## Activity
In your copy of the data, omit the pictures and keep all else exactly as given.

## Provided data
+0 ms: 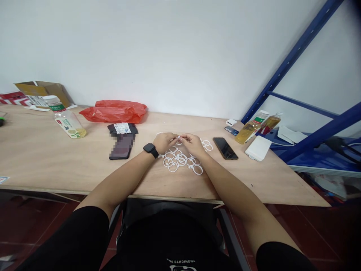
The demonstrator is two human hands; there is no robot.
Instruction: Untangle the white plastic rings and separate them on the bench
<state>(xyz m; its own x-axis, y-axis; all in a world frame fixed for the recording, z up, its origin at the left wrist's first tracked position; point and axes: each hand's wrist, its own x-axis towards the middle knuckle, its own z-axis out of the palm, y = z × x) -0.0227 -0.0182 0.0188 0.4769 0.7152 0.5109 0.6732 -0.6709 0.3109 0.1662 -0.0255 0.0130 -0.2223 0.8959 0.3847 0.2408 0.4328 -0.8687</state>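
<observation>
Several thin white rings with small knobs (181,159) lie in a loose pile on the wooden table, just below and between my hands. My left hand (165,143), with a black watch on its wrist, is closed at the fingertips on a small white ring. My right hand (193,143) meets it from the right, its thumb and fingers pinched on the same white piece. Most of that ring is hidden by my fingers. A few more rings (207,145) lie just right of my right hand.
On the wooden table (93,165) are a dark pouch (122,145), a red plastic bag (115,112) and a drink bottle (69,122) to the left. A phone (225,148), a white box (258,148) and another bottle (249,130) stand or lie right, beside a blue metal frame (293,56).
</observation>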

## Output of the task
+0 ms: 
The demonstrator is two human hands; there is no robot.
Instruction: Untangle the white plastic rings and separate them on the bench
<state>(xyz m; its own x-axis, y-axis; all in a world frame fixed for the recording, z up, its origin at the left wrist's first tracked position; point and axes: each hand's wrist, its own x-axis towards the middle knuckle, its own z-axis out of the palm, y = z × x) -0.0227 -0.0182 0.0188 0.4769 0.7152 0.5109 0.6732 -0.6709 0.3109 0.1662 -0.0255 0.0130 -0.2223 0.8959 0.3847 0.2408 0.4328 -0.8687</state>
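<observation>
Several thin white rings with small knobs (181,159) lie in a loose pile on the wooden table, just below and between my hands. My left hand (165,143), with a black watch on its wrist, is closed at the fingertips on a small white ring. My right hand (193,143) meets it from the right, its thumb and fingers pinched on the same white piece. Most of that ring is hidden by my fingers. A few more rings (207,145) lie just right of my right hand.
On the wooden table (93,165) are a dark pouch (122,145), a red plastic bag (115,112) and a drink bottle (69,122) to the left. A phone (225,148), a white box (258,148) and another bottle (249,130) stand or lie right, beside a blue metal frame (293,56).
</observation>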

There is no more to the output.